Input data Block Start

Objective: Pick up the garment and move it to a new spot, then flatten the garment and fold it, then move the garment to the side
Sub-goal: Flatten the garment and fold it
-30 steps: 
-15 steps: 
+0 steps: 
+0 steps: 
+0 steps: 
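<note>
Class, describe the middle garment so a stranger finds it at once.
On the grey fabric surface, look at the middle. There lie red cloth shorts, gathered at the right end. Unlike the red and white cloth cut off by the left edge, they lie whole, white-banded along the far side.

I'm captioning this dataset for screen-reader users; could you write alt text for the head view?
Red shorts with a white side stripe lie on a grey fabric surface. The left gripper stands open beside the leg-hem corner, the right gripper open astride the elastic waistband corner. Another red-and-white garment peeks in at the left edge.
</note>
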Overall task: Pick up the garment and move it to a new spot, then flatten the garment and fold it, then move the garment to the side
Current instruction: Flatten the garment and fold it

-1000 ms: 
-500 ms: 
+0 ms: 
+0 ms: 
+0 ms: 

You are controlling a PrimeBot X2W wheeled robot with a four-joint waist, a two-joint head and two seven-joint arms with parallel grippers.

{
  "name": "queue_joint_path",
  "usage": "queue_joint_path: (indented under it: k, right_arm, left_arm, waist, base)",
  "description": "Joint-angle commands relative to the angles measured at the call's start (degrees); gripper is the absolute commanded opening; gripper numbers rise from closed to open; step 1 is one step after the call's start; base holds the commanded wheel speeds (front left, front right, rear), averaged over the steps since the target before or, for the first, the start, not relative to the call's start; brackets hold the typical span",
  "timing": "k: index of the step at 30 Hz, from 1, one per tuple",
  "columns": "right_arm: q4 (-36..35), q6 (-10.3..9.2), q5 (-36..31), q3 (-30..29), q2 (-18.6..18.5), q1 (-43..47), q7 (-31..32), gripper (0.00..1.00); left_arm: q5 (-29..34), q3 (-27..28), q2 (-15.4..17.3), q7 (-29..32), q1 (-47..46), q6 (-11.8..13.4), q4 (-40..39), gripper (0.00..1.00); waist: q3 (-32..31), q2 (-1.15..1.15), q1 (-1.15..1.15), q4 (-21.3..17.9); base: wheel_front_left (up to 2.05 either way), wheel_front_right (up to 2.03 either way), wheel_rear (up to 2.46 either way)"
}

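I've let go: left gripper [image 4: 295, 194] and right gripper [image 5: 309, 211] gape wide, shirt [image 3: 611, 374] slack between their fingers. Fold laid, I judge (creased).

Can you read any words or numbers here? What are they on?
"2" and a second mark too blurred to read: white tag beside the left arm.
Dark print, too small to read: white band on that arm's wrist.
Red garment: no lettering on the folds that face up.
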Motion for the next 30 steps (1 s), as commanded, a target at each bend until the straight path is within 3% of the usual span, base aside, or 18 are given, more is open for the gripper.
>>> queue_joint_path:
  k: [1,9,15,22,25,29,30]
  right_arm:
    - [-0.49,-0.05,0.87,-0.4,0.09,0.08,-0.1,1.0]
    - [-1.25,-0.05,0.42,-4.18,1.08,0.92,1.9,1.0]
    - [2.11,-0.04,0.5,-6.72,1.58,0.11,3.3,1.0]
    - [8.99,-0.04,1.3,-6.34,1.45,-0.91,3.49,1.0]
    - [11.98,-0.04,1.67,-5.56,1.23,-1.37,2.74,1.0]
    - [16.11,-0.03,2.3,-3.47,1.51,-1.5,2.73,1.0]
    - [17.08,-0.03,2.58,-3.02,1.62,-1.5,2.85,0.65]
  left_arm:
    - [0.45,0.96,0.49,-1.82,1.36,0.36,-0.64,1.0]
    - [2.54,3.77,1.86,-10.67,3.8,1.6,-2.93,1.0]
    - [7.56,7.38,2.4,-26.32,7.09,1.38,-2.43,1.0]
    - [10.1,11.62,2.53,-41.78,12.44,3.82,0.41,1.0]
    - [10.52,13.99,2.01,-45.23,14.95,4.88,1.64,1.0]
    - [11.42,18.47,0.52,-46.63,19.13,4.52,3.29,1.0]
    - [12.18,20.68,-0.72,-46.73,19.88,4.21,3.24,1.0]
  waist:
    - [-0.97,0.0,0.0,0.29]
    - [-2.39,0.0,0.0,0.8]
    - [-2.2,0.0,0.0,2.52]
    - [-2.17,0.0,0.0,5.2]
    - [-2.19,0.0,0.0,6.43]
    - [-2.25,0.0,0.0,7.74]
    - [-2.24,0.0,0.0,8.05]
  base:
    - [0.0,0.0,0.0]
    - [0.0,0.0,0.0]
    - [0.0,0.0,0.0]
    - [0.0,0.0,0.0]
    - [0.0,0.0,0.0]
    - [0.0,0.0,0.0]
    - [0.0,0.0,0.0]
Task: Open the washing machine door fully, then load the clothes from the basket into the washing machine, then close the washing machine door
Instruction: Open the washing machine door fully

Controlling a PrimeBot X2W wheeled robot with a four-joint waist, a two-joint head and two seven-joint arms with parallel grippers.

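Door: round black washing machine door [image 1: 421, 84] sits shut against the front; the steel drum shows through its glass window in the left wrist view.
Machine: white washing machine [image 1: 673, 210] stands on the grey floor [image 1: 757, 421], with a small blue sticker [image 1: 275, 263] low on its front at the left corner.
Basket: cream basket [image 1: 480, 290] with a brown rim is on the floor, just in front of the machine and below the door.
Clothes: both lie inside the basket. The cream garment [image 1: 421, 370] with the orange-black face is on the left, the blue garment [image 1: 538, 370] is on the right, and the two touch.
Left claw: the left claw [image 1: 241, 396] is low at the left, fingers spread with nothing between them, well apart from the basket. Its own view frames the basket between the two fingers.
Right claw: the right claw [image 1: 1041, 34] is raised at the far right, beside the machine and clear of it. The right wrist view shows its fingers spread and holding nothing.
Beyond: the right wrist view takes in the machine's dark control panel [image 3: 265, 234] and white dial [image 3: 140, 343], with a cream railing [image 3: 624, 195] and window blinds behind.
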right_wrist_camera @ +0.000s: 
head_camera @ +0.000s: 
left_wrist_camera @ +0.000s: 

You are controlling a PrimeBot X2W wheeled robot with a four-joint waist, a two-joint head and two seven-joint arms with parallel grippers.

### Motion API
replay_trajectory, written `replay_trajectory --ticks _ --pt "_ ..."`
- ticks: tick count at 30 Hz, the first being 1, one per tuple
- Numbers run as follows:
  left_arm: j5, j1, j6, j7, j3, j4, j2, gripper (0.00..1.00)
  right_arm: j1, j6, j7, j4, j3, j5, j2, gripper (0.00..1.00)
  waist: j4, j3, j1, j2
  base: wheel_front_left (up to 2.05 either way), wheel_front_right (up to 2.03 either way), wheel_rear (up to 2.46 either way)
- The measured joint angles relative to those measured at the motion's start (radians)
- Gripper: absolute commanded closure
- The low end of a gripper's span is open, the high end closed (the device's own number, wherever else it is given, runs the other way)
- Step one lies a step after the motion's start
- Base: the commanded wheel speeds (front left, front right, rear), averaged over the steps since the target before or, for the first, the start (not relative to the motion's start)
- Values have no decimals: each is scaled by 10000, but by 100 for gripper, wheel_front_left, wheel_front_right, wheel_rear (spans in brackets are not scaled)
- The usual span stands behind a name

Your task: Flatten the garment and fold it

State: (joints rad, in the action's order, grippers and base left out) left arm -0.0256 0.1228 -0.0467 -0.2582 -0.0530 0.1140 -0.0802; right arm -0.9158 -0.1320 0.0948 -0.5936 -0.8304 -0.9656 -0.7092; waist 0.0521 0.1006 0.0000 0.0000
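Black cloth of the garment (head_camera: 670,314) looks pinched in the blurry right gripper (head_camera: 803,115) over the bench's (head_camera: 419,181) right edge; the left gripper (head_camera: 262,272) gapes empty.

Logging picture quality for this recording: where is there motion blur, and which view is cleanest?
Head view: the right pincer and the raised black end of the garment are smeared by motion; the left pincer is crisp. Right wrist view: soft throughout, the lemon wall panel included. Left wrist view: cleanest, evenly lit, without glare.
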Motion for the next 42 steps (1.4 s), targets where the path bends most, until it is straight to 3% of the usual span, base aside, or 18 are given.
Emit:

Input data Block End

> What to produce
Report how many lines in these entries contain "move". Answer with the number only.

> Solution to the exercise
2